* _Material for the task_:
============================================================
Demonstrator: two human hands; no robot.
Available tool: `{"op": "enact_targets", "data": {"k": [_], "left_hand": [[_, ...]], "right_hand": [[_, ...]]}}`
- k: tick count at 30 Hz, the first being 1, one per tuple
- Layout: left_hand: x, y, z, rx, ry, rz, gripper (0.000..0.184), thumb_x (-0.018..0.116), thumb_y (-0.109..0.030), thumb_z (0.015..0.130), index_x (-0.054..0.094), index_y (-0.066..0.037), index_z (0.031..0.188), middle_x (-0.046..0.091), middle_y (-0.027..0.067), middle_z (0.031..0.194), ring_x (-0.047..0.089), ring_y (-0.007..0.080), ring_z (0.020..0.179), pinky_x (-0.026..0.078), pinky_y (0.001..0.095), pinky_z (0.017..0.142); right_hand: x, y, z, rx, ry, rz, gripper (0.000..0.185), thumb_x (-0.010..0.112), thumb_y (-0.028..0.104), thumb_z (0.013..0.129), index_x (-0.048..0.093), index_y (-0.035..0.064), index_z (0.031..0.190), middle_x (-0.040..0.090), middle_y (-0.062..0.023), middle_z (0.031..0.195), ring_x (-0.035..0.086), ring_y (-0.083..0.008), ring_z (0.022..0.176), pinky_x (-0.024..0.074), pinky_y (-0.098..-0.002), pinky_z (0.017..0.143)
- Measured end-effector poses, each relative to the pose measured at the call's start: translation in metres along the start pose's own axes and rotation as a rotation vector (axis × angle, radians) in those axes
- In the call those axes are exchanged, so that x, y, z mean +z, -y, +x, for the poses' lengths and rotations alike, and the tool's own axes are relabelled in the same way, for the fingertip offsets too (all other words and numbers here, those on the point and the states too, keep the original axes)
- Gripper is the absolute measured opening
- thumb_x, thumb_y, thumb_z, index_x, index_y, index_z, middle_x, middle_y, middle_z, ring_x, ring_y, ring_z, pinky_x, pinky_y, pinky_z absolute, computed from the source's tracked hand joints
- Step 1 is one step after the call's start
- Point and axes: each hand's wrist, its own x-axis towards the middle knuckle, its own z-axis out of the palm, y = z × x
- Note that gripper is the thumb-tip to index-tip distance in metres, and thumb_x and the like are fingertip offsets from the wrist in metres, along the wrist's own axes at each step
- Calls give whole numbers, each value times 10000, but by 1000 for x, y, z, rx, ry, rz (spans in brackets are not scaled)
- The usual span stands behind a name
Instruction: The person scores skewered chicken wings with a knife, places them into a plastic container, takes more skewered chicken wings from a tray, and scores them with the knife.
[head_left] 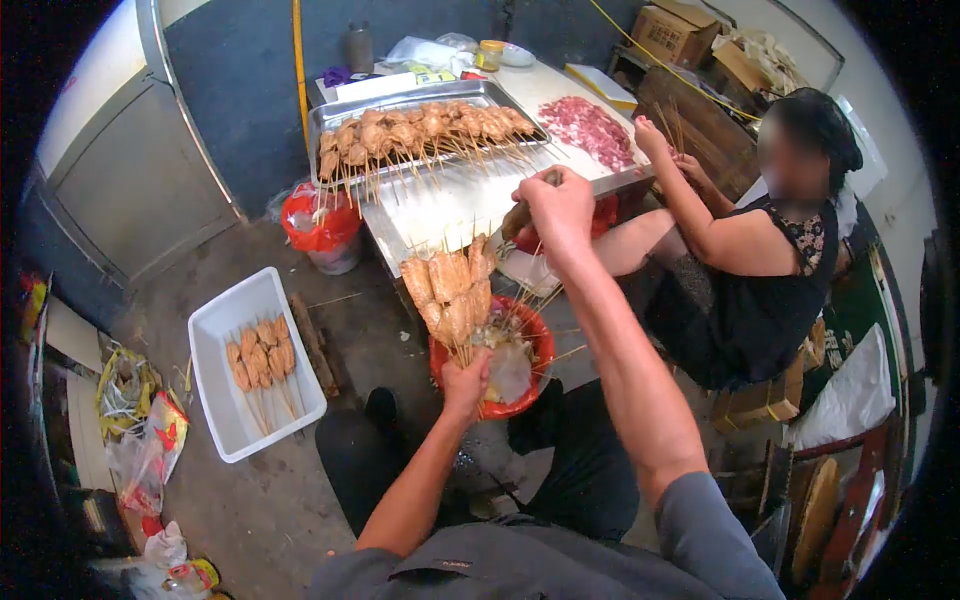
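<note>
My left hand [467, 382] is closed round the lower ends of several sticks. They make up a bunch of wing skewers [450, 290], held upright with the meat at the top. Right of the bunch, above the table's front edge, is my right hand [557, 205], its fingers closed on a dark brown thing [517, 220] whose kind I cannot make out. Below the skewers a red-lined bucket [543, 350] holds pale scraps and some sticks. A metal tray [318, 122] on the table carries many more skewers.
Red meat pieces [585, 130] lie on the white table [400, 220]. A co-worker [740, 240] sits at the right, holding thin sticks. On the floor at left, a white bin [215, 400] contains several skewers. Another red-lined bucket [318, 222] stands near the table's left end.
</note>
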Motion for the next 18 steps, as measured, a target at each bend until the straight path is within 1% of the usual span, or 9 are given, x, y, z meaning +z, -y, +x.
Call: {"op": "enact_targets", "data": {"k": [2, 4, 6, 8, 9, 11, 12, 14, 18], "left_hand": [[0, -1, 0, -4, 1, -1, 155, 624, -195, 898, 644, -43, 871, 491, -39, 597, 389, 42, 446, 265, 211, 393], [1, -1, 1, -19, -43, 23, 137, 635, -188, 885, 643, -54, 861, 492, -45, 596, 393, 40, 450, 272, 210, 398], [2, -3, -2, -33, -34, 9, 126, 640, -182, 879, 642, -58, 857, 494, -47, 598, 394, 39, 452, 272, 211, 397], [2, -5, -1, -43, -33, -10, 115, 645, -177, 872, 641, -63, 853, 497, -50, 600, 396, 39, 453, 272, 211, 395], [1, -3, -1, -37, -37, -35, 108, 646, -171, 870, 636, -67, 841, 495, -51, 599, 394, 39, 452, 271, 210, 395], [0, -3, -1, -32, -38, -56, 104, 647, -165, 868, 630, -71, 829, 494, -53, 599, 393, 38, 452, 269, 208, 395], [1, -5, 0, -47, -52, -54, 102, 646, -162, 867, 624, -73, 822, 493, -52, 600, 387, 37, 448, 265, 205, 391], [4, -9, 0, -62, -68, -57, 102, 645, -158, 867, 617, -75, 815, 491, -51, 601, 381, 36, 443, 261, 203, 388], [4, -6, -2, -55, -59, -92, 94, 641, -149, 867, 607, -77, 817, 485, -52, 595, 372, 33, 432, 249, 204, 376]], "right_hand": [[23, -34, 9, -83, -84, -108, 231, 628, 203, 674, 631, -12, 760, 660, -190, 707, 665, -328, 689, 512, -404, 698], [38, -48, -1, -79, -110, -182, 245, 637, 221, 672, 637, -6, 766, 663, -206, 757, 650, -378, 767, 502, -421, 743], [51, -72, -13, -100, -126, -169, 240, 639, 216, 683, 633, -4, 780, 658, -208, 770, 641, -391, 762, 497, -423, 744], [56, -94, -9, -127, -182, -34, 143, 653, 88, 715, 607, -18, 799, 619, -90, 679, 600, -159, 547, 484, -319, 442], [50, -90, -11, -127, -176, -37, 143, 653, 88, 715, 607, -18, 799, 619, -90, 679, 600, -159, 547, 484, -319, 442], [32, -78, -12, 92, 68, 172, 153, 656, 112, 711, 608, -18, 776, 641, -124, 723, 623, -235, 563, 508, -351, 540], [28, -80, -8, 33, 18, 193, 138, 674, 85, 717, 614, -20, 784, 621, -101, 701, 578, -157, 480, 481, -319, 434], [7, -55, -14, 45, 0, 189, 166, 686, 88, 715, 615, -37, 797, 615, -114, 691, 563, -147, 452, 476, -310, 405], [-28, -2, -30, -52, 156, 87, 155, 684, 87, 728, 615, -39, 786, 635, -101, 682, 574, -147, 461, 457, -285, 368]]}}
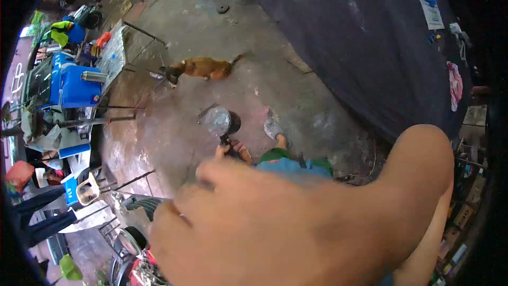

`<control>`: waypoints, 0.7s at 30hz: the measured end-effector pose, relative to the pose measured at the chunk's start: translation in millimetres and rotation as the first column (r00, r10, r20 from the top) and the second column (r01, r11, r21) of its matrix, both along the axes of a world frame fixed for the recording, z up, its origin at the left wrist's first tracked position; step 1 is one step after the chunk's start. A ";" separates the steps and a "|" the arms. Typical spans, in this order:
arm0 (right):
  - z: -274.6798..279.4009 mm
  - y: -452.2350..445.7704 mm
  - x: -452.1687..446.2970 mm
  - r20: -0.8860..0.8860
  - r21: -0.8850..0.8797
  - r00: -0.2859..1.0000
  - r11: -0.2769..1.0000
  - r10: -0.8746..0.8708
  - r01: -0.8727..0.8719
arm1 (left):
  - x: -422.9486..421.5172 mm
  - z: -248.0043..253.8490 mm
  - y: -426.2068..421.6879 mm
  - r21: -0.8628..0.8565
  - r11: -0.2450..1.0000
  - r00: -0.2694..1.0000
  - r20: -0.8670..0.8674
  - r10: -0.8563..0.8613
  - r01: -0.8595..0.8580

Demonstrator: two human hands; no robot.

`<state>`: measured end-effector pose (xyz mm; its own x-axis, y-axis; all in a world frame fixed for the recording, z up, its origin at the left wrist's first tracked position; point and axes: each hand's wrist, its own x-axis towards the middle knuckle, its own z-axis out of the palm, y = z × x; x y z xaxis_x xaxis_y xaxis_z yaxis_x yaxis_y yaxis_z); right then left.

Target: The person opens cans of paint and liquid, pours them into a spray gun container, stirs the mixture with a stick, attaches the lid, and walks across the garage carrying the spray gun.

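My left hand (248,222) fills the lower middle, very near the camera and blurred. Its back faces me and its fingers bend out of sight, so what they hold, if anything, is hidden. Beyond it, part of what looks like my right hand (221,151) shows, fingers closed on a small dark object (226,140) whose kind I cannot make out. Just past that stands a dark round container (218,121) with a pale grey top. My feet (273,129) are close by, below green shorts (275,154) and a blue garment (296,167).
The view is turned sideways. A brown dog (206,67) stands on the concrete floor (180,98). A large dark cloth (344,32) spreads across the upper right. Along the left are a metal table (114,55), a blue cooler (79,86) and a white chair (88,188).
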<state>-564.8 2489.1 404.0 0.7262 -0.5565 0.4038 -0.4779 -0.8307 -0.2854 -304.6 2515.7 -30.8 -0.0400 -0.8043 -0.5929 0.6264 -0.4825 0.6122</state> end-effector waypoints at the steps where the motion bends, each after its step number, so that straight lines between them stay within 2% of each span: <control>1: 6.0 -23.8 -5.1 0.007 -0.006 1.000 1.000 -0.019 0.020 | -3.2 -2.8 -23.5 0.006 1.000 1.000 -0.001 -0.009 0.009; 6: 18.6 -75.4 -7.0 0.015 -0.084 0.995 0.991 -0.103 0.104 | -5.9 -10.8 -97.9 -0.012 1.000 1.000 0.013 -0.005 0.006; 8: 14.8 -104.3 -13.0 0.021 -0.088 0.989 0.985 -0.149 0.150 | -4.7 -28.9 -128.4 -0.016 1.000 1.000 0.004 -0.008 0.008; 10: -0.1 -137.7 -31.8 0.046 -0.069 0.978 0.976 -0.205 0.208 | -7.3 -29.8 -163.0 -0.022 1.000 1.000 0.022 0.003 -0.002; 12: -33.2 -170.6 -63.9 0.058 -0.051 0.964 0.964 -0.259 0.262 | -16.5 -1.3 -196.1 -0.027 0.998 0.995 0.085 0.055 -0.053; 14: -71.8 -236.8 -100.9 0.008 0.086 0.913 0.910 -0.407 0.405 | -8.6 -41.2 -244.1 0.013 0.997 0.997 0.040 0.071 -0.071; 15: -95.3 -267.4 -118.4 -0.047 0.173 0.864 0.848 -0.501 0.501 | -4.2 -56.0 -268.9 0.018 0.995 0.994 0.060 0.094 -0.095; 16: -135.7 -295.8 -142.6 -0.025 0.297 0.828 0.787 -0.561 0.541 | -2.0 -68.7 -295.3 0.024 0.992 0.990 0.075 0.121 -0.123; 18: -218.8 -338.6 -188.4 -0.023 0.571 0.744 0.602 -0.668 0.558 | -4.3 -79.1 -334.9 0.020 0.984 0.980 0.091 0.177 -0.179; 19: -246.8 -358.9 -203.4 -0.062 0.646 0.729 0.529 -0.682 0.550 | -2.7 -81.6 -354.1 0.055 0.981 0.978 0.103 0.179 -0.185; 21: -301.4 -404.0 -231.9 -0.172 0.680 0.728 0.455 -0.663 0.575 | -2.2 -86.2 -396.4 0.103 0.971 0.972 0.118 0.203 -0.215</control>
<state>-796.7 2085.1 102.6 0.0582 -0.9747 -0.2159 -0.7192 0.1091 -0.6861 -306.8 2119.3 -117.0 0.1898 -0.7150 -0.6729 0.6556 -0.4178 0.6289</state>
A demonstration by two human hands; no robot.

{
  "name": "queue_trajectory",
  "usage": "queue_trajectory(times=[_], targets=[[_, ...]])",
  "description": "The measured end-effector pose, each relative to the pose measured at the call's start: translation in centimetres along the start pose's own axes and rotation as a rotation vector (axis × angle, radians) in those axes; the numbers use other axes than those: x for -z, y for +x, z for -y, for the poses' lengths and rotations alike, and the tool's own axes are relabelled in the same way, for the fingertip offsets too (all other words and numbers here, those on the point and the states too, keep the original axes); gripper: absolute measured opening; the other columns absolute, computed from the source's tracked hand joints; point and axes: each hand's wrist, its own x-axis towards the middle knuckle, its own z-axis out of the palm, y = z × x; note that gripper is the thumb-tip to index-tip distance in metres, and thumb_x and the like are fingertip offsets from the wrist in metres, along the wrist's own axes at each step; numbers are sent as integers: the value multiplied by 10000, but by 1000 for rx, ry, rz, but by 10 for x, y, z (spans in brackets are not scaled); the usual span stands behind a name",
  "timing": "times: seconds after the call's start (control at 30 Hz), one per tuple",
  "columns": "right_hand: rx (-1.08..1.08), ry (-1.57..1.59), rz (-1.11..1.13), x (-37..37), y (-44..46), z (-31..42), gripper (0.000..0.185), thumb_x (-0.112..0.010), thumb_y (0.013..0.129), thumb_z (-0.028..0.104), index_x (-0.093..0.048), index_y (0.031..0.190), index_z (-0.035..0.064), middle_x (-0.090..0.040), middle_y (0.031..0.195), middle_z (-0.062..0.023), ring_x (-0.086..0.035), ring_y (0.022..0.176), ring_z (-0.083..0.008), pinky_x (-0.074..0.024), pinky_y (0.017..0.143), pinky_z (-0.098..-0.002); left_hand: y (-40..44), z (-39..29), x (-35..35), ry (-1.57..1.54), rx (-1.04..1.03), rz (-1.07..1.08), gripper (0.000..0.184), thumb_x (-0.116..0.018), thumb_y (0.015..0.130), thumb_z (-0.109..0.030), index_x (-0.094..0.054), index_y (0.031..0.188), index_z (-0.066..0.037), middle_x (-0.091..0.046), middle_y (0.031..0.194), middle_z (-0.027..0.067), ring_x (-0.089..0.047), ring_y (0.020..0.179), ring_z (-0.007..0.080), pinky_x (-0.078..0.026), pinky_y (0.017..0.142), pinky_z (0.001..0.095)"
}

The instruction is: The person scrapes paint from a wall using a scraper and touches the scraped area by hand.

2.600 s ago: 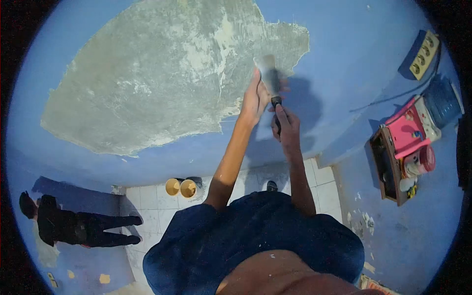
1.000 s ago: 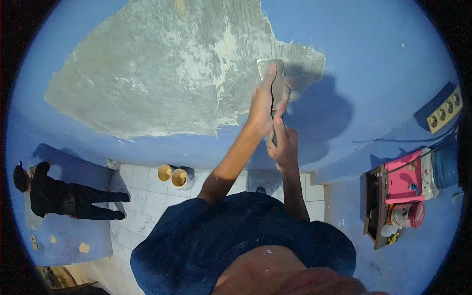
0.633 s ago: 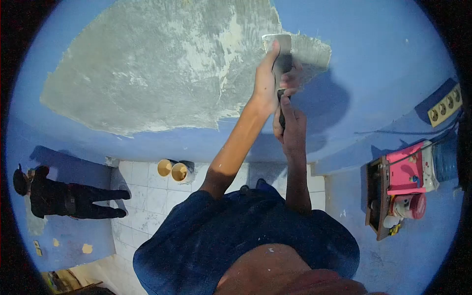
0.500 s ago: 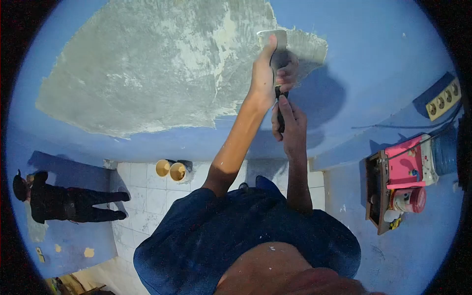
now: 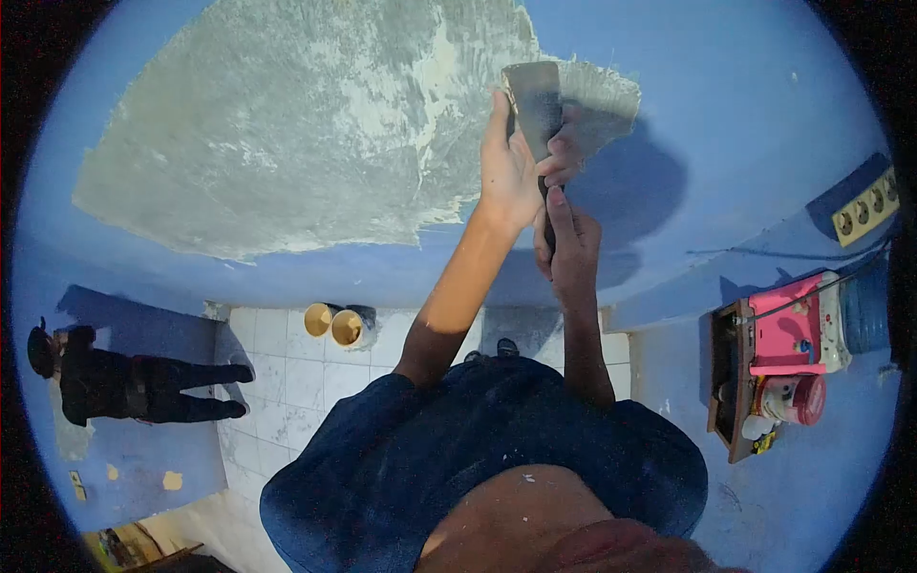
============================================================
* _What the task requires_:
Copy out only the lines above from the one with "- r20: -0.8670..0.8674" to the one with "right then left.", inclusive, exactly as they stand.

* _Final answer_:
  - r20: -0.8670..0.8674
  - r10: -0.8563..0.8613
  - r01: -0.8595..0.8580

Demonstrator: two human hands; no robot.

`<state>`: measured end-effector pose (xyz mm; its own x-axis, y-axis; all in a world frame fixed for the recording, z up, its origin at the left wrist's first tracked position; point and axes: each hand's wrist, its own x-axis towards the middle knuckle, its own z-axis out of the palm, y = z × x; x y z xaxis_x xaxis_y xaxis_z yaxis_x yaxis_y yaxis_z); right then left.

Nothing more remains in this exercise.